A Troubling Year Ahead in Eastern Europe
LOOKING east from Austria, 1991 is bleak. Returning from their long New Year holiday, Viennese found reality in the morning paper. A cartoon showed Austria burying its head in the sand, with the huge cooling towers of a power plant labeled Bohunice just beyond.
Bohunice, in southern Czechoslovakia, 70 miles northeast of Vienna, is one of the old Soviet-built atomic reactors. Austrian engineers call it an ``atomic ruin,'' potentially a Chernobyl whose radioactive fallout would poison Central Europe. They demand that it be shut down, but Czechoslovakia needs the power. The Austrians would supply it but do not have the generating capacity and cannot count on getting the current from the European grid.
Czechoslovakia must be encouraged to expand its fossil fuel production, but the high-sulphur Czech coal has already devastated the land. New, clean plants must be built and Austria must help to pay for them. The project is as budget-busting as necessary.
Bohunice epitomizes the Catch-22 sequence the West confronts in Eastern Europe. After the exhilarating liberation of 1989 and 1990, the mountain of rubbish left by 45 cruel years of communist misrule must now be cleared away. Even a world community not preoccupied with a Middle East crisis and oppressed by economic recession would have a hard time helping. The immediate problem is to keep the flood of economic and social woes from drowning democracy.
The ideal of democracy, the goal of liberation, is alive and well. Only in Romania does the wolf of the old system, now in sheep's clothing, present a direct menace. The last Stalinist holdout, Albania, is beginning to change. A real danger is disillusionment with economic shortage and confusion, another is the social and ethnic rivalry now expressed. Both can be exploited in the name of a ``strong hand,'' or law and order.
Economically, as environmentally, Eastern Europe is a wasteland. As the socialist dinosaurs, the huge, outmoded factories, are dismantled, their workers swell the number of unemployed. The armies of bureaucrats, pried from their safe sinecures, curse change. The entire old system, run by Moscow for Soviet benefit, has crumbled. On Jan. 1, the Soviet Union dropped the ``transfer ruble,'' a rubber currency worth whatever Moscow said it was worth in transactions with its Comecon trading partners. Commerce is now in hard currency.
The former satellites must now improve the quality of their output to compete on the world market.

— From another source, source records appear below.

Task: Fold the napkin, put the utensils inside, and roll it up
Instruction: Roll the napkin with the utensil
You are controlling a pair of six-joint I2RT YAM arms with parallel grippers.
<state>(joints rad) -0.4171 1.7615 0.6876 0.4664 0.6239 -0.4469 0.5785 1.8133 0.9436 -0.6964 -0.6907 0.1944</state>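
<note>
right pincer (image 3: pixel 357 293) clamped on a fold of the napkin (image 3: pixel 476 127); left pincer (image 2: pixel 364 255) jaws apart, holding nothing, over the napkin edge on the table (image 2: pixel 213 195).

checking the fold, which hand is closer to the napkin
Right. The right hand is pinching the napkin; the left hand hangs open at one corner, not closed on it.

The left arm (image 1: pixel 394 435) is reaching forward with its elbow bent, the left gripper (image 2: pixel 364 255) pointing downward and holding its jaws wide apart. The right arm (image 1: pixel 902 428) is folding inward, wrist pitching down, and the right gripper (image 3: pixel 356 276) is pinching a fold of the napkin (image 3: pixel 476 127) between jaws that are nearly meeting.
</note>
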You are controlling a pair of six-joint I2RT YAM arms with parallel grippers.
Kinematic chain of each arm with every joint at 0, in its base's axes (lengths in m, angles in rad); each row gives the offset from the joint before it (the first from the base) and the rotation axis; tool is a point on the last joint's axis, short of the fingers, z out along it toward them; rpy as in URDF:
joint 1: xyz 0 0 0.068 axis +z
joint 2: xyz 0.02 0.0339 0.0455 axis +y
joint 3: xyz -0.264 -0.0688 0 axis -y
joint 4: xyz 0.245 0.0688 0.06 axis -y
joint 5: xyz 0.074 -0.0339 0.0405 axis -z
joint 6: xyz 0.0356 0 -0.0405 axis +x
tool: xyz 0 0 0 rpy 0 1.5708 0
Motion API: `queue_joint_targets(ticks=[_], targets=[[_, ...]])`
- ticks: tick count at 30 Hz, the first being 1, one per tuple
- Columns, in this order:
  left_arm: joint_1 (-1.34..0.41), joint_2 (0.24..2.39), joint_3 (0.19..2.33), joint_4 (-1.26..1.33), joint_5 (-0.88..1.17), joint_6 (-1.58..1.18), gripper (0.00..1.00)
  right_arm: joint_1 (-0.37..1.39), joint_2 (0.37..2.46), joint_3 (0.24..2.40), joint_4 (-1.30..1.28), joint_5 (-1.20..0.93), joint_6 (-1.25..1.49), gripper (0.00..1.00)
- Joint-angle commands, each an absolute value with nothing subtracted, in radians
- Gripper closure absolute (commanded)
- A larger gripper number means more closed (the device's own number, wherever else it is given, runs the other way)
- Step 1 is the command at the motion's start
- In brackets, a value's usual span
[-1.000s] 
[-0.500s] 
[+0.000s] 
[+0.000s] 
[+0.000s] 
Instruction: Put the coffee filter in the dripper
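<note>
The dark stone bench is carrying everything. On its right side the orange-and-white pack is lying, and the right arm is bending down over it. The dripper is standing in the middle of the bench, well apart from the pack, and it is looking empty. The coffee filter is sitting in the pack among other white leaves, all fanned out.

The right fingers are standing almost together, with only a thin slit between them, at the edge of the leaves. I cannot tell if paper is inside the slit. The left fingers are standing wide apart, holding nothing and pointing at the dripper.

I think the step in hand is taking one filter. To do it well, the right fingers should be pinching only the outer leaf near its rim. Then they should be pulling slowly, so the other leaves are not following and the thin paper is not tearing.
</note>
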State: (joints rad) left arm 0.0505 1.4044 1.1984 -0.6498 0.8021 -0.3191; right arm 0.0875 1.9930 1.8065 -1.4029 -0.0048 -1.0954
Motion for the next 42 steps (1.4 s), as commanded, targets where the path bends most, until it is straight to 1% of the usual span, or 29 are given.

The Soviets no longer buy the junky consumer and industrial goods of Eastern Europe. At the same time, the Soviet Union sells - and that means primarily its oil, upon which its partners have depended - only for convertible currency. Bulgaria at once stopped selling fuel for private vehicles and declared an energy emergency. All the countries are looking for other sources.
In this turmoil, a wave - a tidal wave - of migrants has been moving out: to Israel, to Germany, Austria, Western Europe, and beyond. They are not political refugees as before but people seeking security and a better life. They are leaving in numbers that host countries can manage barely, if at all. Austria feels pressure from Poland and Romania. Austrian soldiers again patrol the eastern frontier. Poland and Czechoslovakia have revealed that each has one-third of its army on border duty, mainly with an eye to the Soviet Union.
Austria, with no longer even a hypothetical need to defend its neutrality against Soviet aggression, still wants its small army for ``contingencies,'' possibly serious disorder in neighboring countries. Ethnic friction between Czechs and Slovaks is almost benign; between Romania and its large Hungarian minority it approaches the homicidal, but in Yugoslavia, now moving toward disintegration, there is real danger of civil war. Tito failed in the fundamental responsibility of statesmanship, to institutionalize unity. Yugoslavia is again the Balkans with a jingoist leader of the largest republic, Serbia, striving brutally for predominance. More and more, it is every ethnic group for itself - all the sadder because they have a cultural affinity that could be the base for economic and political development.
Eastern Europe, on the morning after liberation, is a sad scene. But it has several assets: belief in democracy, rejection of a completely discredited communism, and friends who are willing to help. Eastern Europe must, however, provide the requisites for success: sustained effort and stability. It will not be easy.